Si les «décideurs» actuels en Algérie voulaient nous envoyer un message clair sur leur capacité de nuisance après le sabotage -de leur fait — du Sommet maghrébin de Tripoli, on peut dire qu’ils ont réussi. Les troubles qu’a vécus Laâyoune, la semaine dernière, sont, dans ce sens, édifiants. Les déclarations anonymes d’un diplomate algérien au quotidien Al Hayat, paraissant à Londres, le 27 mai 2005, confirment notre analyse. Le diplomate craint de voir «la situation prévalant dans la ville occupée de Laâyoune, pousser le Front Polisario à mettre fin au cessez-le-feu en vigueur depuis 1991 au Sahara, sous le contrôle des Nations unies.» Et il ajoute, pour finir le travail, que «l’Algérie souhaite l’arrêt de cette escalade au Sahara.» C’est cousu de fil blanc. Nous sommes dans la logique du pyromane qui crie au feu.
De ce fait, ce que nous avons vu à l’œuvre à Laâyoune est un processus assez simple. Quelques activistes instrumentalisés par les séparatistes, et leur sponsor algérien, ont, dans un contexte de tension algéro-marocaine, mené des actions de provocations inacceptables. De son côté, la force publique, dans son rôle, a dû agir, légitimement, pour rétablir et maintenir l’ordre public. Ensuite, la propagande algérienne s’est saisie de ces évènements pour, sur le plan international, accréditer ces thèses habituelles.

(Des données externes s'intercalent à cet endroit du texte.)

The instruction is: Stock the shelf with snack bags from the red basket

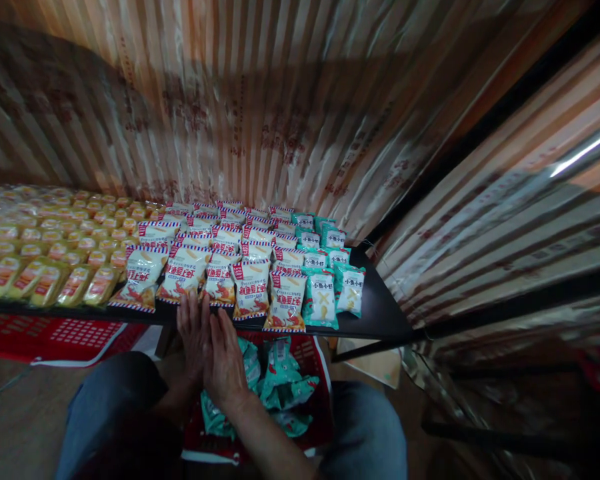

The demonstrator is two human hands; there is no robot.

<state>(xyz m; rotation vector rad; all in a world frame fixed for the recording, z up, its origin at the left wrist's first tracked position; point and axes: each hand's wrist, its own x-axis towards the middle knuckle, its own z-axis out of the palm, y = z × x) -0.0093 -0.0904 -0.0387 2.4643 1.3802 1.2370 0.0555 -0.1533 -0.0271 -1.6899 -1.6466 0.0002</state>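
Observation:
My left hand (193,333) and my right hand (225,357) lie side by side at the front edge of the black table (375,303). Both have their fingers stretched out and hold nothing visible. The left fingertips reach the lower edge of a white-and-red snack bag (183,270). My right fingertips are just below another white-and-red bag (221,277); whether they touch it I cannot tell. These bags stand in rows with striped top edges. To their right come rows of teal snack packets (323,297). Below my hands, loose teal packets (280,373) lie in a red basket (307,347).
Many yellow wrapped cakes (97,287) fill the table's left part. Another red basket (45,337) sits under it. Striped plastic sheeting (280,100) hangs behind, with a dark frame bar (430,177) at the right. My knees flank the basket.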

La technique est connue, le timing précis et le surdimensionnement caricatural de l’affaire est banal.
Que les unionistes soient largement majoritaires au Sahara marocain est un fait indéniable. Mais qu’une posture séparatiste instrumentalisée se greffe aujourd’hui sur un discours social protestataire, construit sur un chantage permanent et pouvant conduire, dans l’action, à des heurts et à des provocations, est également un fait qu’il ne faut plus occulter. Toute hésitation dans l’application de l’État de droit, fondement de la démocratie, et toute velléité de faire perdurer au Sahara marocain un état d’exception économique profitant essentiellement à quelques notables corrompus au nationalisme lâche poussent, objectivement, un certain nombre de Sahraouis marocains dans des postures séparatistes.
L’objectif de cette posture séparatiste n’est pas, contrairement à ce que l’on peut croire, l’indépendance du Sahara -elle est exclue- mais d’améliorer la capacité de négociation d’une frange de la population avec l’État, alors que les relais traditionnels sont largement discrédités (partis politiques non représentatifs, associations factices, notables repus, fonctionnaires opportunistes, Chioukh au pouvoir obsolète…)

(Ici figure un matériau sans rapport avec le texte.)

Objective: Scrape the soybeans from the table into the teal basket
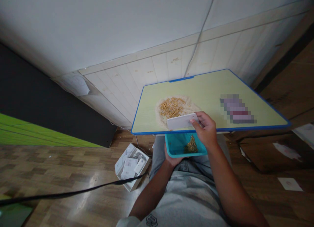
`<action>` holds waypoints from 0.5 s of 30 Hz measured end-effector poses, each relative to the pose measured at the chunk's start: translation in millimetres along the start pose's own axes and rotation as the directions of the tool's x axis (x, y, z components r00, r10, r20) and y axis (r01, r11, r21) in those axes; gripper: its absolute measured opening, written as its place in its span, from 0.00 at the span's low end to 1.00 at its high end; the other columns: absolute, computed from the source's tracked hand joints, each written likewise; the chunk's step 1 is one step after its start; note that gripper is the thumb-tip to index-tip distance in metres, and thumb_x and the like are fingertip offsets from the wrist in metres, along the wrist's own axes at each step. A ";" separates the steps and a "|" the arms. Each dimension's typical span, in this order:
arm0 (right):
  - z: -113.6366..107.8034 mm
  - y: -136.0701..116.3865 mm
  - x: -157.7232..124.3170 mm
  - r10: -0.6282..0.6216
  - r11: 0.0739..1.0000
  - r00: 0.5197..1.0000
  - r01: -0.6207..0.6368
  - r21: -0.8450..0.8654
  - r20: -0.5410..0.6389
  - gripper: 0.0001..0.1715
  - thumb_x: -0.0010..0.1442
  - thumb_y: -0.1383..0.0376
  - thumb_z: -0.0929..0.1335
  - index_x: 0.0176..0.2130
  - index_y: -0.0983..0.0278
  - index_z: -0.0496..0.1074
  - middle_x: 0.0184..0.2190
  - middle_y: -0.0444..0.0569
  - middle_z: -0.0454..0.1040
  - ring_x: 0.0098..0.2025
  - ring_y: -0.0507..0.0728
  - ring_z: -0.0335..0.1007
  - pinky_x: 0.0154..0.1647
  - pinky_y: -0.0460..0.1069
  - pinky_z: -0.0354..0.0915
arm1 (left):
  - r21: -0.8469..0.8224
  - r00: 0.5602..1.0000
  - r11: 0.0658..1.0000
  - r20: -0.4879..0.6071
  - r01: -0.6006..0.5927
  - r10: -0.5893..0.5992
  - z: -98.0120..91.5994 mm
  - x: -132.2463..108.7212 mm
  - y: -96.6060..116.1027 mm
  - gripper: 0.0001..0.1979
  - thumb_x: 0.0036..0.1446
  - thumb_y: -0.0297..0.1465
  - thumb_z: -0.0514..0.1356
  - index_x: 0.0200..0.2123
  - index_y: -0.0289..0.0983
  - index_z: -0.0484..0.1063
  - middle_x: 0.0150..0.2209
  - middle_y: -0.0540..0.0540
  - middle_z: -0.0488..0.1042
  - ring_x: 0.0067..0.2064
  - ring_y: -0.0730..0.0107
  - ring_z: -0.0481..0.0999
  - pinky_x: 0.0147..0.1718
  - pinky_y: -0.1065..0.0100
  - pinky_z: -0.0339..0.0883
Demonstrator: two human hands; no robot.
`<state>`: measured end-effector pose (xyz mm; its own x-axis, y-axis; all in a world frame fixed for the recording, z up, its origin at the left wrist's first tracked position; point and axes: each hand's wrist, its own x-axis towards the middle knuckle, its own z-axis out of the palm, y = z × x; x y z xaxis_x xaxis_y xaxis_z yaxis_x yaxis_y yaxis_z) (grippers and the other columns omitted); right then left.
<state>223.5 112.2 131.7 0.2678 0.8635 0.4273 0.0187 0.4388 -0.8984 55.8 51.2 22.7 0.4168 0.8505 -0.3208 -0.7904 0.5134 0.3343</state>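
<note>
My right hand (205, 127) grips a flat white scraper (182, 121) by its right end, thumb on the near face. The scraper stands on edge over the near side of a heap of soybeans (171, 106). Pale rice-like grains (191, 104) lie under and around the beans on the tabletop. Below the table's front edge, my left hand (173, 160) supports a turquoise plastic bin (175, 152) from its left and underneath; part of the hand is hidden by it. More soybeans (192, 144) lie in the right part of the bin.
The small yellow-green table (206, 86) has a blue rim and stands against the wall. A blurred-out item (236, 109) lies on its right. On the floor are a white box (132, 166) with papers and cables, and a brown carton (270, 152). A black strap (73, 192) crosses the lower left.
</note>
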 end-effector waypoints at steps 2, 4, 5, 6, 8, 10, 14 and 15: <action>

Cette posture s’est renforcée parce que d’aucuns ont voulu faire croire, notamment durant la dernière décennie, aux Sahraouis marocains que la marocanité dans cette région ne se décline qu’en termes de droits, souvent indus, et non, également, en termes de devoirs devant toujours être assumés. Quand la confusion s’installe entre la citoyenneté réelle et pleine, et le clientélisme entretenu par une administration poreuse, adossée à des notables insatiables, les causes les plus sacrées sont dévoyées.
Si on ajoute à cela le fait que les difficultés naturelles -nous sommes dans un processus- que peut rencontrer la jeune démocratie marocaine se trouvent exacerbées dans nos provinces du Sud, à cause justement de l’effort exceptionnel, et sans précédent, que fait la nation toute entière pour leur intégration politique, économique et sociale, nous avons le cadre exact dans lequel les manipulations des adversaires de l’intégrité territoriale du Royaume peuvent prospérer.
Le Maroc, sûr de son bon droit et de ses choix légitimes, ne peut qu’avancer. Que l’on se rassure. Le séparatisme basque contré par un État résolu et ferme, et une société civile vigilante, n’a pas pu freiner la marche de la démocratie espagnole. Les indépendantistes corses n’ont pas pu, eux non plus, réussir à faire fléchir l’État de droit républicain en France. En Grande-Bretagne, les séparatistes irlandais ont dû, finalement, se résoudre à vivre sous l’Union. Le séparatisme sahraoui, à très faible valeur ajoutée nationaliste, créé d’une manière factice par le pouvoir algérien à des fins hégémoniques, ne peut pas obtenir gain de cause contre la volonté d’une nation farouchement attachée à son intégrité territoriale.